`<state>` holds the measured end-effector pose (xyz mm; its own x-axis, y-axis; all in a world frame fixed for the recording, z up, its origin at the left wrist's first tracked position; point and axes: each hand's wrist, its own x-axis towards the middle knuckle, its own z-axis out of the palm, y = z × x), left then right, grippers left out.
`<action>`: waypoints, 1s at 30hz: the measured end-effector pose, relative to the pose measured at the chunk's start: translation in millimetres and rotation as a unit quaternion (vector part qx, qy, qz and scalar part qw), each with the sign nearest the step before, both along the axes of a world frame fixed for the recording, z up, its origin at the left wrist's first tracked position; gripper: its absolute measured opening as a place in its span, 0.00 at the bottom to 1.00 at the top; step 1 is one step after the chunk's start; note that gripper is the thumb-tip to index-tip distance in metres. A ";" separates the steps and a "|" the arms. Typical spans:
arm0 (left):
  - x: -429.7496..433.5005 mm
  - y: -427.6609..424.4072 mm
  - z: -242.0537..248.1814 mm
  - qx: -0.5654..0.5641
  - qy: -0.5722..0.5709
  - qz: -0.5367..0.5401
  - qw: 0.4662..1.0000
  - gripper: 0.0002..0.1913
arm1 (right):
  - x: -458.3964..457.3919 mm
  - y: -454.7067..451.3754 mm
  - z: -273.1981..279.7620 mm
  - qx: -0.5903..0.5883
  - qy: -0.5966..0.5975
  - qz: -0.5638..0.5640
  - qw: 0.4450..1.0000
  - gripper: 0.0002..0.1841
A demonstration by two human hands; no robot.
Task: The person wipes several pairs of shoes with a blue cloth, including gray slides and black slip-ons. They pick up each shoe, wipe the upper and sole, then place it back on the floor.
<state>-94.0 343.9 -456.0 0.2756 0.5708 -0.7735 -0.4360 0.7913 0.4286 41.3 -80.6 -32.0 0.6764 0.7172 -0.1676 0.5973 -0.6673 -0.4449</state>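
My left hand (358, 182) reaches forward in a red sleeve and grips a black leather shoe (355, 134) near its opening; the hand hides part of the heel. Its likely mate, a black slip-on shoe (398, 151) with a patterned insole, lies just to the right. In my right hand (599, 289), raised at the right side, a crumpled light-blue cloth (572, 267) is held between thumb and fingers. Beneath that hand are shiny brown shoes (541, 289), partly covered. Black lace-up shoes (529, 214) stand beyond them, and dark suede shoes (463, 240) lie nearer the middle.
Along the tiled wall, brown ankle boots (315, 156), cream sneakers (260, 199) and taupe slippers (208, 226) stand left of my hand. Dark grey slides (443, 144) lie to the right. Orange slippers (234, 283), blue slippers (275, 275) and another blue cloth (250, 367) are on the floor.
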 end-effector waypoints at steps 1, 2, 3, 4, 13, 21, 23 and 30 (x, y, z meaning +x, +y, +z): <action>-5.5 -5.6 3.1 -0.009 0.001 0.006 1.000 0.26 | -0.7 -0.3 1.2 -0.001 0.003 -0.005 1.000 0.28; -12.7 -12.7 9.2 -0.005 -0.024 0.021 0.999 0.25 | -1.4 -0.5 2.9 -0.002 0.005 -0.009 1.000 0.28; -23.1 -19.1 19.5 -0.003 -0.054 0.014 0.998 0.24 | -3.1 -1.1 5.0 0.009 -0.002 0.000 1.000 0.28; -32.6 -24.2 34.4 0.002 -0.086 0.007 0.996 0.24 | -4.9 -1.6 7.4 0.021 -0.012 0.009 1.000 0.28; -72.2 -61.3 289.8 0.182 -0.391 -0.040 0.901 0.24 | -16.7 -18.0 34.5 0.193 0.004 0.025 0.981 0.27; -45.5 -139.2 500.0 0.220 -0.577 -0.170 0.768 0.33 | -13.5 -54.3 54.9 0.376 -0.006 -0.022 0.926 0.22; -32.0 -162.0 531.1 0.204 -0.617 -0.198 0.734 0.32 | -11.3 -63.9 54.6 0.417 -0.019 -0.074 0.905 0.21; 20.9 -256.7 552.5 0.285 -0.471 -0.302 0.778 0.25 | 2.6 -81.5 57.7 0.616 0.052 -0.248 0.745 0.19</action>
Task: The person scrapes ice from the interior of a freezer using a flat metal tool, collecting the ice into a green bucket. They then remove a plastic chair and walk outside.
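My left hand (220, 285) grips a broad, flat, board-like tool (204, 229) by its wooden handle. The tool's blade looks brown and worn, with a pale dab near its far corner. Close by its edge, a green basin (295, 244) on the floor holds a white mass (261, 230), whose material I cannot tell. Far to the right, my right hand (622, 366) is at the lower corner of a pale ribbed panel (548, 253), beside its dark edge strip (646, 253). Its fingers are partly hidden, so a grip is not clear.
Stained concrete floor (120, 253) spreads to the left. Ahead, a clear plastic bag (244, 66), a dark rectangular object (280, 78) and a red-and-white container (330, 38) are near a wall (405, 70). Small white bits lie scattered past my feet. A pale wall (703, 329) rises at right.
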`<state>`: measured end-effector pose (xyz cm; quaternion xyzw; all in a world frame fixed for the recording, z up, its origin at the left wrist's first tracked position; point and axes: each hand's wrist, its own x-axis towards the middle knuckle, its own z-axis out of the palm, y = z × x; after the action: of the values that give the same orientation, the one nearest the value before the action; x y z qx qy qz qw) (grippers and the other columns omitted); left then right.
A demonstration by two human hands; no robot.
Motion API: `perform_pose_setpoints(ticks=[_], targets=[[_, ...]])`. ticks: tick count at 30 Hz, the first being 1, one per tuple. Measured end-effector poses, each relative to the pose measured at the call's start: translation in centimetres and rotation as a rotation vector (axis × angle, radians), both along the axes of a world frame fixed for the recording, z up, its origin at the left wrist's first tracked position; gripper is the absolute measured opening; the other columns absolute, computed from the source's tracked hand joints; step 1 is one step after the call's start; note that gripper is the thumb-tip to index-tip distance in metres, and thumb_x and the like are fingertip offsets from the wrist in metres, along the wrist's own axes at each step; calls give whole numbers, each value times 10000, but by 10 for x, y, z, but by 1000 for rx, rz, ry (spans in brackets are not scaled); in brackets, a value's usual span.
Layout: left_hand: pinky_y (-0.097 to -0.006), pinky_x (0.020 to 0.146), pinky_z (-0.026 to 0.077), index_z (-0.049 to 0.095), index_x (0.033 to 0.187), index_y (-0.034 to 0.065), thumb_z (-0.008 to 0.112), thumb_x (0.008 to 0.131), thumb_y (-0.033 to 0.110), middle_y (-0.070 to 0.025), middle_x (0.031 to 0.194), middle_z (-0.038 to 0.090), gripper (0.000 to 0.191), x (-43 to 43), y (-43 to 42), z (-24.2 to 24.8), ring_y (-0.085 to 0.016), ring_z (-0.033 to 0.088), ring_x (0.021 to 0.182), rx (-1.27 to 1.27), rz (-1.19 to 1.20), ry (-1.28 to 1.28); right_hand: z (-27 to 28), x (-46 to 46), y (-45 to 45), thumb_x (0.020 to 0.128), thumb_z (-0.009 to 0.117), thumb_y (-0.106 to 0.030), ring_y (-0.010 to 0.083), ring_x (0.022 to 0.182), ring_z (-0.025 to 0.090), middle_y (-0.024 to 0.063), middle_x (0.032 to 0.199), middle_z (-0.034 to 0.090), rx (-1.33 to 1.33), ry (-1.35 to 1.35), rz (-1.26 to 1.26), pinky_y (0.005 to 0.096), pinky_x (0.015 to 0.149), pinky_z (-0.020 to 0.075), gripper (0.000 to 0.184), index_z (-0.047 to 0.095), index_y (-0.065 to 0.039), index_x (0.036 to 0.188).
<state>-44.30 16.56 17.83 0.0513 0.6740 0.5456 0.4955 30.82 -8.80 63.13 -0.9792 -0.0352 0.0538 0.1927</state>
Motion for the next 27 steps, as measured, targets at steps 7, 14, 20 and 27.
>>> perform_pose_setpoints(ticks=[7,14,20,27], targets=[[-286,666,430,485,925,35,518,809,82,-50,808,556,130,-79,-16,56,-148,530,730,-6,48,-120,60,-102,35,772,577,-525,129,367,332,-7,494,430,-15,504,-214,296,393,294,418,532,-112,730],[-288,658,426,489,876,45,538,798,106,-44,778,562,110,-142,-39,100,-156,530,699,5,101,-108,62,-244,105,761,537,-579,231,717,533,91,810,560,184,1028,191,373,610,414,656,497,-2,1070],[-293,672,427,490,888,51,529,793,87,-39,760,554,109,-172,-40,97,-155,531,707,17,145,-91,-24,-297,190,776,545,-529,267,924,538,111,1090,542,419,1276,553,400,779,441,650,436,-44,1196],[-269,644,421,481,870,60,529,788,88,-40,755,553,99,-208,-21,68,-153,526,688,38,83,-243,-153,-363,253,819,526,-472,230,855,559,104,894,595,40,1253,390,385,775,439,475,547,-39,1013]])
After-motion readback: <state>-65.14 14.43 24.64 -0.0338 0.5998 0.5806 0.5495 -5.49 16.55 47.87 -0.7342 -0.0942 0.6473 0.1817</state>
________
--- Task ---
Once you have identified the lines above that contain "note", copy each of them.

--- Output below ---
`<action>`: waypoints, 1s at 30hz: the measured end-effector pose, relative to the pose measured at the chunk's start: translation in millimetres and rotation as a unit quaternion (vector part qx, qy, qz and scalar part qw), each with the sign nearest the step before, both along the axes of a world frame fixed for the recording, z up, its origin at the left wrist's first tracked position; gripper: its absolute measured opening as a place in its span, 0.00 at the bottom to 1.00 at the top; step 1 is one step after the chunk's start; note that gripper is the thumb-tip to index-tip distance in metres. A ";" separates the steps and a "|" the arms. Typical spans:
Motion API: `perform_pose_setpoints(ticks=[_], targets=[[_, ...]])`. ticks: tick count at 30 Hz, the first being 1, one per tuple. Measured end-effector poses, each relative to the pose measured at the call's start: translation in centimetres and rotation as a rotation vector (axis × angle, radians), both along the axes of a world frame fixed for the recording, z up, its origin at the left wrist's first tracked position; gripper is the absolute measured opening; the other columns absolute, computed from the source's tracked hand joints; step 1 is one step after the call's start; note that gripper is the thumb-tip to index-tip distance in metres, and thumb_x and the like are fingertip offsets from the wrist in metres, along the wrist's own axes at each step; calls give whole numbers, each value times 10000, but by 10 for x, y, z, but by 1000 for rx, rz, ry (spans in brackets are not scaled); in brackets, a value's usual span.

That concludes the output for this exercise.